Thales a annoncé hier matin avoir signé un accord stratégique avec Google Cloud pour co-développer, au sein d’une nouvelle société indépendante de droit français gérée et opérée majoritairement par Thales, une offre de cloud souverain qui répondra aux critères du label français « cloud de confiance » certifié par l’ANSSI. L’offre commune de Thales et Google s’appuiera sur les technologies et services les plus avancés de chacun des partenaires, Google fournissant les dernières innovations de sa plateforme cloud et Thales les garanties de souveraineté requises en France en assurant, notamment, la gestion des clés de chiffrement, des accès, des identités et la supervision de son Centre Opérationnel de Cybersécurité. Notons que les données seront hébergées, contrôlées et opérées en France par cette joint-venture et que les mises à jour du stack technologique Google seront gérées en continu mais réceptionnées, évaluées et validées au sein d’un sas de sécurité piloté par Thales agissant comme tiers de confiance.

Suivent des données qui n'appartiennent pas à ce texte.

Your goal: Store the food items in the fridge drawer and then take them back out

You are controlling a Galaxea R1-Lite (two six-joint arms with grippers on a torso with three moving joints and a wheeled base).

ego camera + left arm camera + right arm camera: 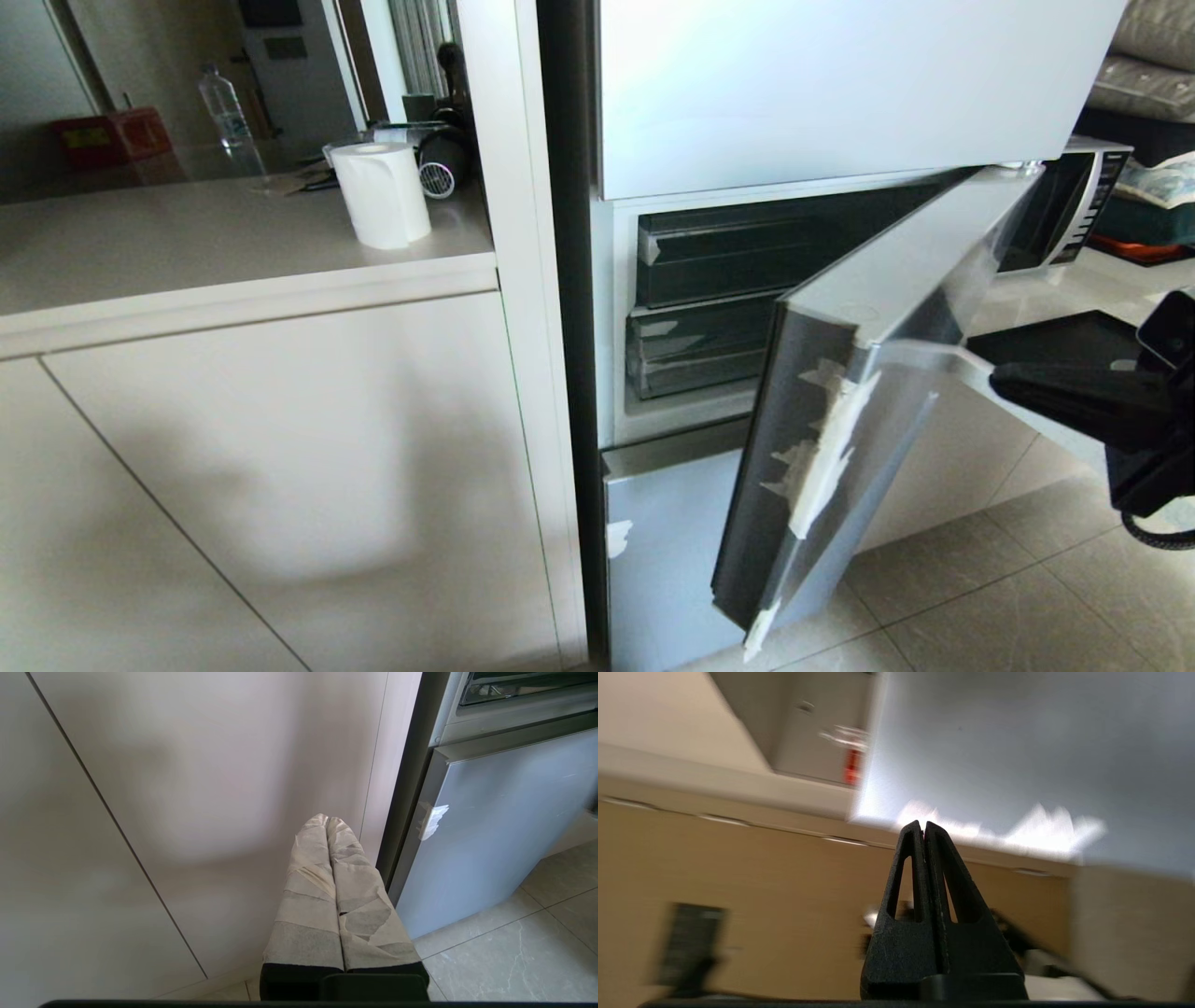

La nouvelle entreprise devrait être créée au cours du premier semestre 2022 et les services opérationnels dès le début 2023.

L’annonce de Thales s’inscrit dans un contexte de multiplication des initiatives faites par différents acteurs en France, mais aussi en Europe, autour du cloud de confiance et, plus globalement, de la souveraineté numérique.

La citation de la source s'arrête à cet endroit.